DATA FOR THIS TASK:
* * *
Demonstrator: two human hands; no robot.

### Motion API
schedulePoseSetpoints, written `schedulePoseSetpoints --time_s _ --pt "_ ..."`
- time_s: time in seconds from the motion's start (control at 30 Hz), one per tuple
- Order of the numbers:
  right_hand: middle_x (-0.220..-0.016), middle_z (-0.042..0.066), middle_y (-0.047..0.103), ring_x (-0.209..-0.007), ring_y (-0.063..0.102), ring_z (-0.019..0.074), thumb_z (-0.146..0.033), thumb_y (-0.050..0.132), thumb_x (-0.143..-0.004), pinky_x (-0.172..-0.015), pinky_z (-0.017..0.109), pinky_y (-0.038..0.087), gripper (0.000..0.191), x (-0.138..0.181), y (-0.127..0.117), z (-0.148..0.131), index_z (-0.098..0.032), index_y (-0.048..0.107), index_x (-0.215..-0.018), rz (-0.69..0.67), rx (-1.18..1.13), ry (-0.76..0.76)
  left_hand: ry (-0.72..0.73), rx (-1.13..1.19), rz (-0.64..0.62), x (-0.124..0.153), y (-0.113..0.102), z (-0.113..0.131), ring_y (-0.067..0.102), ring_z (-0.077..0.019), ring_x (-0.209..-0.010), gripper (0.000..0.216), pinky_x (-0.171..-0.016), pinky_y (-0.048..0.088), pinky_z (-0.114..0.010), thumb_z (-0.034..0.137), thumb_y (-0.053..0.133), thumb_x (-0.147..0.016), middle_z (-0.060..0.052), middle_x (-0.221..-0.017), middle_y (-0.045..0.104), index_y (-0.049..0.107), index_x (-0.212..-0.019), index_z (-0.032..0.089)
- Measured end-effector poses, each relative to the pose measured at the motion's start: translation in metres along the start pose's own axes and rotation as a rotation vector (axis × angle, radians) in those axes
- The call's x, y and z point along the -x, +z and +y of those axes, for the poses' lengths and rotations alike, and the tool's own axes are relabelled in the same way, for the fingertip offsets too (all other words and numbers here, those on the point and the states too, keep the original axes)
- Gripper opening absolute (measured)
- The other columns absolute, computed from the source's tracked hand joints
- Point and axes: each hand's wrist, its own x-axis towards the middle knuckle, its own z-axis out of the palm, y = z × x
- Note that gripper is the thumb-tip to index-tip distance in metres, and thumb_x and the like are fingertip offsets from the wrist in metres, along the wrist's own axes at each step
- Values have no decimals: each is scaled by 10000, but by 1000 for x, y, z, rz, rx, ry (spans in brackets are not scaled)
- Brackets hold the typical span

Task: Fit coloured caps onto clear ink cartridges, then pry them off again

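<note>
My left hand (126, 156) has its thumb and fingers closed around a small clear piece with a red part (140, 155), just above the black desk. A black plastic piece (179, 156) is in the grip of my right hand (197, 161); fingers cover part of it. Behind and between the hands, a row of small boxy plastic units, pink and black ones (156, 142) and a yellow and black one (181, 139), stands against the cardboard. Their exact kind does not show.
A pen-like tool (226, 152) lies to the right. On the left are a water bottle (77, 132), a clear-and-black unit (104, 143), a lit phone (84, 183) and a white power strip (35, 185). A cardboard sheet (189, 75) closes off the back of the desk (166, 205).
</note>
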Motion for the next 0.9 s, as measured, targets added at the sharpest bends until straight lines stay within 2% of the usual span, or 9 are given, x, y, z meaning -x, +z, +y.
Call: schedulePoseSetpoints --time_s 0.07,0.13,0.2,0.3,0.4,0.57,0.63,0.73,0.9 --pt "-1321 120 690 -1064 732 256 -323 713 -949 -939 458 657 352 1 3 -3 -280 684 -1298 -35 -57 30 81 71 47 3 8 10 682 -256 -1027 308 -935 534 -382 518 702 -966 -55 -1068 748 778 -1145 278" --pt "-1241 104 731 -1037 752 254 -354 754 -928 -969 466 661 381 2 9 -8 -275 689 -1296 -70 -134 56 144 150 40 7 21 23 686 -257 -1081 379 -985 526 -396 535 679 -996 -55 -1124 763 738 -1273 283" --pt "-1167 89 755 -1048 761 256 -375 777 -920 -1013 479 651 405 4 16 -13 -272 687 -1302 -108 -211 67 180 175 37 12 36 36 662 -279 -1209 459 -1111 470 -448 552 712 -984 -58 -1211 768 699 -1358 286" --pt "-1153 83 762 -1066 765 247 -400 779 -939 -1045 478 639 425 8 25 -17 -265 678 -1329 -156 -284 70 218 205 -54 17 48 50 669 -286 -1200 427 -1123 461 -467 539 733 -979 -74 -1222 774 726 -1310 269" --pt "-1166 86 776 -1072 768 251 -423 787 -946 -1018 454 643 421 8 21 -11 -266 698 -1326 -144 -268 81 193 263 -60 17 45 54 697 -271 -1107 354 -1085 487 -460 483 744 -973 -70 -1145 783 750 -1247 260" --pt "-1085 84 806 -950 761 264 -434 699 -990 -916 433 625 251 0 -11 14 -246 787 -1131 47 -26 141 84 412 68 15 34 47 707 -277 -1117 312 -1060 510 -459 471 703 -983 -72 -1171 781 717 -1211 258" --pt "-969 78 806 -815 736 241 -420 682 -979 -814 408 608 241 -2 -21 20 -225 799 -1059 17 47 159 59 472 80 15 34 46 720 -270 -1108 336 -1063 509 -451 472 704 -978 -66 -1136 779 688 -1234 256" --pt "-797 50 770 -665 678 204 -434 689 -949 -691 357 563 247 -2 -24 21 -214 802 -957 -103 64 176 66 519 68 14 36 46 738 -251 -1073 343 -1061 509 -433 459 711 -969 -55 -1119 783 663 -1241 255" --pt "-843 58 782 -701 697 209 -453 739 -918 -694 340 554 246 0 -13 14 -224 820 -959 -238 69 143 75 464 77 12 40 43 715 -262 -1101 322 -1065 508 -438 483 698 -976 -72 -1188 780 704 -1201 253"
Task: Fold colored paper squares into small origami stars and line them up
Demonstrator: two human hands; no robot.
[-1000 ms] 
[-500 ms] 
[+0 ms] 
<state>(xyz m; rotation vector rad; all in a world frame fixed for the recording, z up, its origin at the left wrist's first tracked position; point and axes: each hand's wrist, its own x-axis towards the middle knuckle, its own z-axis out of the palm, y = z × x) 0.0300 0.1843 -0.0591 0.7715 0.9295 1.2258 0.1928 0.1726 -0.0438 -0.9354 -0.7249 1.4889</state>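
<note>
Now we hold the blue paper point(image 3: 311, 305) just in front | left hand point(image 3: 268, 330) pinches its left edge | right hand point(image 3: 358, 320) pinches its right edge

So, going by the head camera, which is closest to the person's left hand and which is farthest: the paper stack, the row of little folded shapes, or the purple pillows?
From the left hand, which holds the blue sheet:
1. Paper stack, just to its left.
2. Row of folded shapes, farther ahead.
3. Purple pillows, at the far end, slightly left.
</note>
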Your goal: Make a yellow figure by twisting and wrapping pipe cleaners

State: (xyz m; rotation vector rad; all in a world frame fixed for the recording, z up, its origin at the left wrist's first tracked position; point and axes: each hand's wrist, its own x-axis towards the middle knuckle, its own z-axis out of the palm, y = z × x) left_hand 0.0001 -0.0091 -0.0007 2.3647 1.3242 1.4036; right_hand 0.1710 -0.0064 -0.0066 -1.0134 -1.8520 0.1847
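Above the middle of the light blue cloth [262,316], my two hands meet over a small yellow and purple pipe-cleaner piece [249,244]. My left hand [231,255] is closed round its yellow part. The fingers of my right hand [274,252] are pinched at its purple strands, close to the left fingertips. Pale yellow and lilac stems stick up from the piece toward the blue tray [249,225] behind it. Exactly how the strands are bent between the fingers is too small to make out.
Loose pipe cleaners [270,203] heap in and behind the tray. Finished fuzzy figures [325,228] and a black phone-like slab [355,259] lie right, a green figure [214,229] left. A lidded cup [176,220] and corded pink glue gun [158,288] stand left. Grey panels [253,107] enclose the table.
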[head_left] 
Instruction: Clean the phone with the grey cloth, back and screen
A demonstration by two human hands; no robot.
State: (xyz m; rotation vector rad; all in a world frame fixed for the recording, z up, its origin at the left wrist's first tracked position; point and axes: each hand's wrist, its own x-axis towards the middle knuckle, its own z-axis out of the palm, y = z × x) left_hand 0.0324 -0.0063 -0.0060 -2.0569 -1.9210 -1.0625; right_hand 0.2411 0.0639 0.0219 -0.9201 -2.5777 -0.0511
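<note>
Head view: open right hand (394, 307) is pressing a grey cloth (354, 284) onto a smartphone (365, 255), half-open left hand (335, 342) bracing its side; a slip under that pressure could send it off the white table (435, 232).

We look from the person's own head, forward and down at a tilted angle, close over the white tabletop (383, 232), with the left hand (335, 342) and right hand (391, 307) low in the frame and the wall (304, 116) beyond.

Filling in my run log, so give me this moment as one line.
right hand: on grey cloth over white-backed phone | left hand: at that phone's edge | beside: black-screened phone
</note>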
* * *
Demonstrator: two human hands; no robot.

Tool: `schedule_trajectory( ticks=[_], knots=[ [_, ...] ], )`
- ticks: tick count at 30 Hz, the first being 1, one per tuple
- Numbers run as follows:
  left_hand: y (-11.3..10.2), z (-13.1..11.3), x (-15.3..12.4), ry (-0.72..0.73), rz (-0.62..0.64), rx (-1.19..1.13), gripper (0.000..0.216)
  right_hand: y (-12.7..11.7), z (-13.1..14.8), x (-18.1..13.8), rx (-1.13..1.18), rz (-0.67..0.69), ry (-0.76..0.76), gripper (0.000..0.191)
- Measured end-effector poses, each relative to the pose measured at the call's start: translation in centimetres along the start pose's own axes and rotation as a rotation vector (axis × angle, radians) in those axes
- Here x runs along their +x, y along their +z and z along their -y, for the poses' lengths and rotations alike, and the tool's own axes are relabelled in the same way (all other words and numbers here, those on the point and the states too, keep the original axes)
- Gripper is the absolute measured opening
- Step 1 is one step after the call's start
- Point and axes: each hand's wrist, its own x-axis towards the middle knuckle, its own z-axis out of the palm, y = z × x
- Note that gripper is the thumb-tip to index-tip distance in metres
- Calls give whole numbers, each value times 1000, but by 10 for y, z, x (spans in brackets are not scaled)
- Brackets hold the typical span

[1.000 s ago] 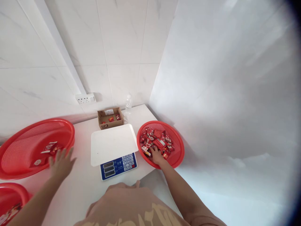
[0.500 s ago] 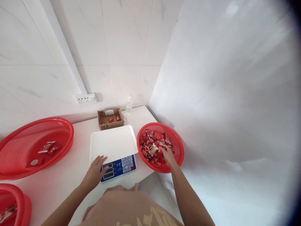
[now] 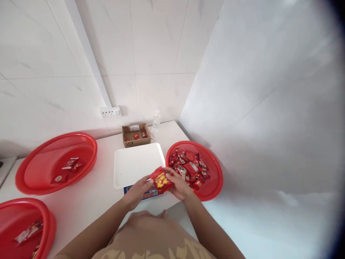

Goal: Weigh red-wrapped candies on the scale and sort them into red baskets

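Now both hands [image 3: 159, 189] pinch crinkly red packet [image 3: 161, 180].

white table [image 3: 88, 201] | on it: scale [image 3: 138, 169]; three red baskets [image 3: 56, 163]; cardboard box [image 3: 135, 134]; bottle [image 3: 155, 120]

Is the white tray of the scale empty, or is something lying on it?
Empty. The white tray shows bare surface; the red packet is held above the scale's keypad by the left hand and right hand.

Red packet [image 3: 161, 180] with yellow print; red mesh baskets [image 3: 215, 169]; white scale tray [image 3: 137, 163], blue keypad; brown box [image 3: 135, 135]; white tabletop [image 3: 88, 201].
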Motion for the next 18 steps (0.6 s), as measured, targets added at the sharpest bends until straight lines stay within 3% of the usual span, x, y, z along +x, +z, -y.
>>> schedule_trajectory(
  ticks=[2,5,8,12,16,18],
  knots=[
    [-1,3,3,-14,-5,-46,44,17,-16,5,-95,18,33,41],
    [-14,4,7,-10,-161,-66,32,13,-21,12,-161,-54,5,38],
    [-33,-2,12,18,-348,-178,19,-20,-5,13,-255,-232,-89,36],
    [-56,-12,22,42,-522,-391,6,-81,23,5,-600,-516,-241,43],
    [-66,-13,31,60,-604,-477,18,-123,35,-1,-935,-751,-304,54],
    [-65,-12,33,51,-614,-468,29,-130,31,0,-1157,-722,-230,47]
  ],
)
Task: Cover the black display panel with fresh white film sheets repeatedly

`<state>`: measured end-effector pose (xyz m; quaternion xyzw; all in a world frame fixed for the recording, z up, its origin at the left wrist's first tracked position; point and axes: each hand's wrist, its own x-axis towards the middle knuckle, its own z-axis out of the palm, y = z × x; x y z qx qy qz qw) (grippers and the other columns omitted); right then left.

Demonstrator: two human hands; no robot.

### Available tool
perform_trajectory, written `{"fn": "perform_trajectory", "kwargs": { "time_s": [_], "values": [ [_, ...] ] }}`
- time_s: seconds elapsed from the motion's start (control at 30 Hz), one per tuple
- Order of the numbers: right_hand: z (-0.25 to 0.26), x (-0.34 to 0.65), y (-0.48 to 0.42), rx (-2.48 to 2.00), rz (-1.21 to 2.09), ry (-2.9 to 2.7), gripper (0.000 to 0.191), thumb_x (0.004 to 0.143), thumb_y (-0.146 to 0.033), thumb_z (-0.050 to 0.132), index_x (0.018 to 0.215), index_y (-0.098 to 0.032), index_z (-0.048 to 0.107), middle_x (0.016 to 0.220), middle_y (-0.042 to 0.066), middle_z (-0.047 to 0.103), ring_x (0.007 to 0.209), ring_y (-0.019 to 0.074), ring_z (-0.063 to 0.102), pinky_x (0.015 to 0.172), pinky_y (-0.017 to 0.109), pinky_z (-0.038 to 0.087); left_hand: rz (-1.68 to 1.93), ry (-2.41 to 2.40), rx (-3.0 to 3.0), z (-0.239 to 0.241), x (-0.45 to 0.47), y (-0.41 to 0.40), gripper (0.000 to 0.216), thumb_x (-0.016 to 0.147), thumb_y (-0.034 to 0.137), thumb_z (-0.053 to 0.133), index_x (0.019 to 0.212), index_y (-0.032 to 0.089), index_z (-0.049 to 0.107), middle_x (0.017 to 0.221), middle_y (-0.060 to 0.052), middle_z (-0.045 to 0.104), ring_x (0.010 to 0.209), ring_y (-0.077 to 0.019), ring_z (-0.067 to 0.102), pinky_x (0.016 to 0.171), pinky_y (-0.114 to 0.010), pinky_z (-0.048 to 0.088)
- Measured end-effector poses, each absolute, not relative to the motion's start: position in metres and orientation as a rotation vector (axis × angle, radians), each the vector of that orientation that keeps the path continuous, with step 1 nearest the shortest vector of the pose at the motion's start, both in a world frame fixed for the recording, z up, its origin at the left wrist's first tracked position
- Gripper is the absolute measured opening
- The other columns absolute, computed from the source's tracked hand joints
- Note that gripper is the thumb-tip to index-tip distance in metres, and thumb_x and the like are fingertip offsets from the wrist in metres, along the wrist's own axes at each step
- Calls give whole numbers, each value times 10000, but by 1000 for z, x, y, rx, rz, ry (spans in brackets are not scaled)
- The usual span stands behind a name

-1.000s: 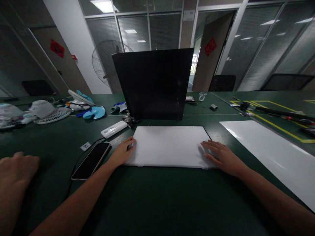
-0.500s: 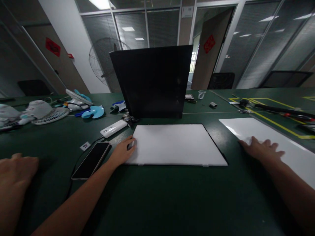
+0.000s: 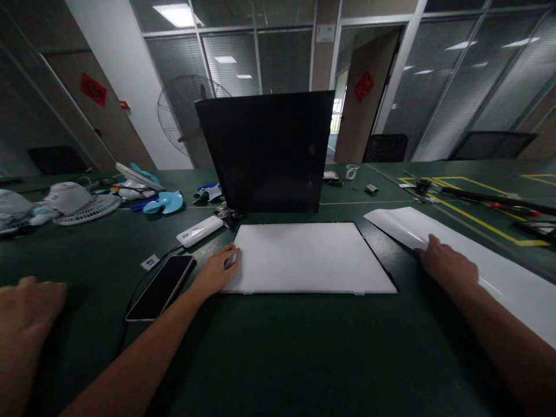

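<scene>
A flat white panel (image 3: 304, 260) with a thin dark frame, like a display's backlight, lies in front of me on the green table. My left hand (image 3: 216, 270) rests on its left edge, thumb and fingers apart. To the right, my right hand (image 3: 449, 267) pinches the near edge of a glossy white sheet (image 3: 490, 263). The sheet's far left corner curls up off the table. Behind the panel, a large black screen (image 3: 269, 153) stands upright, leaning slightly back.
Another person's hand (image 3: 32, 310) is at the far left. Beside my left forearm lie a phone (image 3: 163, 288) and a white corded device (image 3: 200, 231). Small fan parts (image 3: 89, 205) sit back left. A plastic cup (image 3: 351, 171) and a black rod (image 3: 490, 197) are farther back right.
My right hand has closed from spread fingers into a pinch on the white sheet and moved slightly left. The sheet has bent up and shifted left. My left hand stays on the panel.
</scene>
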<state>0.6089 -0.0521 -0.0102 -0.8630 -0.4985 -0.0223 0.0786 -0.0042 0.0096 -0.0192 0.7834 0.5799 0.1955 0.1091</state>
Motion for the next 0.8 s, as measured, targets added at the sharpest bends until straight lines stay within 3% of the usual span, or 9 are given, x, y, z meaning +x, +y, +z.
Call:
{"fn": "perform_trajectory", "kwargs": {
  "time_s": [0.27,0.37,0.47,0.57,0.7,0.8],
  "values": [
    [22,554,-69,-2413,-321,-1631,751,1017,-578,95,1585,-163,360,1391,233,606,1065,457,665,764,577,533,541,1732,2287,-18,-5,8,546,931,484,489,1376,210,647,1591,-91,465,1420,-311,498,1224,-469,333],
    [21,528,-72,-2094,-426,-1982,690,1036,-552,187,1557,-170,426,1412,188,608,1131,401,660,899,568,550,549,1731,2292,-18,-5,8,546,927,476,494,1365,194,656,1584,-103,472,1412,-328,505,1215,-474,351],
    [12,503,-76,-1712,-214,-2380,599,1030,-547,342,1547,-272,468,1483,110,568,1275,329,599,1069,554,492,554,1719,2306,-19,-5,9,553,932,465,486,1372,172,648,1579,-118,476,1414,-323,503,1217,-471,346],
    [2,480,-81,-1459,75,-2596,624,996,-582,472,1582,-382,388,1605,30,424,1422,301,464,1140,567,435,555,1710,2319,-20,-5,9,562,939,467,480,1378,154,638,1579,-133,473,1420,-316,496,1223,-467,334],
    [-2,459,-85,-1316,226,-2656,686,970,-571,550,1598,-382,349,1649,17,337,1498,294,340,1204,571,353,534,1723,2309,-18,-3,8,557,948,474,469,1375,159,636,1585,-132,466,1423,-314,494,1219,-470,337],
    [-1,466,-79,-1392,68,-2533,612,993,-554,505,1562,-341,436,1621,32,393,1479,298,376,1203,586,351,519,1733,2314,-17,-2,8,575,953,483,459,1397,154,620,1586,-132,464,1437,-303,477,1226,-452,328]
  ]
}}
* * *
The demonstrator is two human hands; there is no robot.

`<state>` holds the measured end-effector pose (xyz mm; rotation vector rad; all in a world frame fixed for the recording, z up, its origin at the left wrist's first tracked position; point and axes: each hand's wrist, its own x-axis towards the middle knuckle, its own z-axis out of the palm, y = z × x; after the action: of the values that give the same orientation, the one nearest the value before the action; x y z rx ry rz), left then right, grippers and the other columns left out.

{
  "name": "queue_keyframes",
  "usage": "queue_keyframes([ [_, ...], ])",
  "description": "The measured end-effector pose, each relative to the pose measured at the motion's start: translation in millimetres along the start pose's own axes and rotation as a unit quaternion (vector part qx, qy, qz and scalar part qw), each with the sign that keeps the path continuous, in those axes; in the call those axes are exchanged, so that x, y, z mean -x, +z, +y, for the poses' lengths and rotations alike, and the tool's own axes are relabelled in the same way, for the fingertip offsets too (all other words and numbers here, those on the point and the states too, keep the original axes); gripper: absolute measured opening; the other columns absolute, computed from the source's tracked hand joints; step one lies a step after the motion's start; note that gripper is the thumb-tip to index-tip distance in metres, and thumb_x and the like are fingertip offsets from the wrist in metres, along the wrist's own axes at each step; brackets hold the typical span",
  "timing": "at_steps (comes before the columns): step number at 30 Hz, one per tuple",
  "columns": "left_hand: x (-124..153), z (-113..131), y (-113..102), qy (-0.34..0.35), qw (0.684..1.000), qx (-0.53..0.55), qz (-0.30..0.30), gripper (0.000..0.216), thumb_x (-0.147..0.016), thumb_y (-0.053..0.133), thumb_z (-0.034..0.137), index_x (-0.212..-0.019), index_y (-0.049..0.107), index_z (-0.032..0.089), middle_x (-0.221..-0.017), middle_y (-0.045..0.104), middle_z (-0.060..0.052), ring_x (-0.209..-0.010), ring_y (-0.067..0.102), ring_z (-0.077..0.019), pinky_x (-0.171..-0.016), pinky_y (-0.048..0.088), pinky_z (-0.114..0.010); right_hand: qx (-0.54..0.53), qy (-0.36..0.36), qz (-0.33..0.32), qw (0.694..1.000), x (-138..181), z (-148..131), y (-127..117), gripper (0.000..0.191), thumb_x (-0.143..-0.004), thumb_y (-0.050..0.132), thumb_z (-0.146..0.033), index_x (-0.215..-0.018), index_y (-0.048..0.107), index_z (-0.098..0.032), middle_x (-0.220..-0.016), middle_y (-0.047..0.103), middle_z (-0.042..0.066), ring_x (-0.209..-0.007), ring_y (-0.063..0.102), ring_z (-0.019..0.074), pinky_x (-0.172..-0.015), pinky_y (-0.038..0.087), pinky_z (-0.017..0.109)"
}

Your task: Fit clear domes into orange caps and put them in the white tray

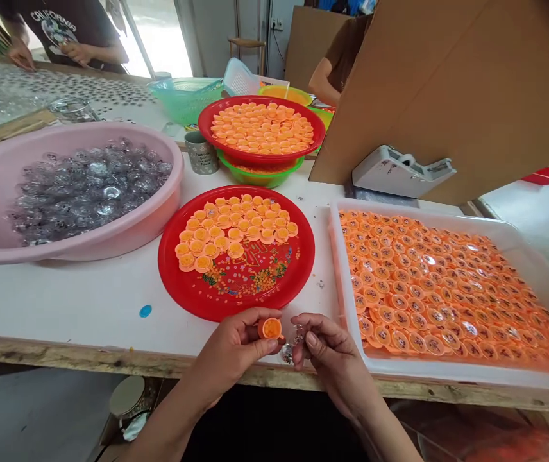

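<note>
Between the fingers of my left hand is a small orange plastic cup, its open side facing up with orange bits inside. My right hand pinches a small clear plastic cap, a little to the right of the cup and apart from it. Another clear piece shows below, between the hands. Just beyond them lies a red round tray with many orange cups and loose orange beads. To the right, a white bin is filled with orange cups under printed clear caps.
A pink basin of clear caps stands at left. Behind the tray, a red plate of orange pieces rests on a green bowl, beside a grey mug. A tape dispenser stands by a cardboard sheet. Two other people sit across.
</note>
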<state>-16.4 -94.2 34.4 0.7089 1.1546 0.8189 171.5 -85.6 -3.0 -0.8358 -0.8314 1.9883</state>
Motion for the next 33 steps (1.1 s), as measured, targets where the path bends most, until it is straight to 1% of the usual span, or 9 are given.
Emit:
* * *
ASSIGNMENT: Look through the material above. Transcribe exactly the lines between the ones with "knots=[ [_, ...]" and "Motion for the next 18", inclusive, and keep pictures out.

ANSWER AREA:
Tool: `schedule_trajectory( ticks=[_], knots=[ [_, ...] ], )`
- ticks: tick count at 30 Hz, the first being 1, one per tuple
- Numbers run as follows:
  left_hand: y (-11.3..10.2), z (-13.1..11.3), x (-15.3..12.4), ry (-0.72..0.73), rz (-0.62..0.64), rx (-1.19..1.13), gripper (0.000..0.216)
  right_hand: y (-12.7..11.7), z (-13.1..14.8), x (-18.1..13.8), rx (-1.13..1.18), rz (-0.67..0.69), ry (-0.76..0.76), gripper (0.000..0.191)
- Measured end-effector poses, each relative to the pose measured at the call's start: translation in centimetres along the start pose's own axes and rotation as a rotation vector (axis × angle, radians) in those axes
- Here x runs along their +x, y along their +z and z along their -y, for the poses' lengths and rotations alike, and the tool's own axes are relabelled in the same way (all other words and numbers here, those on the point and the states too, keep the original axes)
- Gripper is the absolute measured opening
- Step 1 is one step after the call's start
- Point and axes: each hand's wrist, its own x-axis towards the middle knuckle, its own z-axis out of the palm, y = z × x
- Note that gripper is the thumb-tip to index-tip distance in metres
- Calls give whole numbers, each value times 1000, but by 10 for y, z, x (spans in brackets are not scaled)
- Brackets hold the typical span

[1.000 s ago] 
[0.500 s ago] 
[now] 

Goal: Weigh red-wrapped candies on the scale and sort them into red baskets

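Now both hands [image 3: 159, 189] pinch crinkly red packet [image 3: 161, 180].

white table [image 3: 88, 201] | on it: scale [image 3: 138, 169]; three red baskets [image 3: 56, 163]; cardboard box [image 3: 135, 134]; bottle [image 3: 155, 120]

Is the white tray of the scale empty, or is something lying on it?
Empty. The white tray shows bare surface; the red packet is held above the scale's keypad by the left hand and right hand.

Red packet [image 3: 161, 180] with yellow print; red mesh baskets [image 3: 215, 169]; white scale tray [image 3: 137, 163], blue keypad; brown box [image 3: 135, 135]; white tabletop [image 3: 88, 201].
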Motion for the next 18 steps (0.6 s), as measured, targets added at the sharpest bends until straight lines stay within 3% of the usual span, x, y, z along +x, +z, -y.

This exercise has now been completed.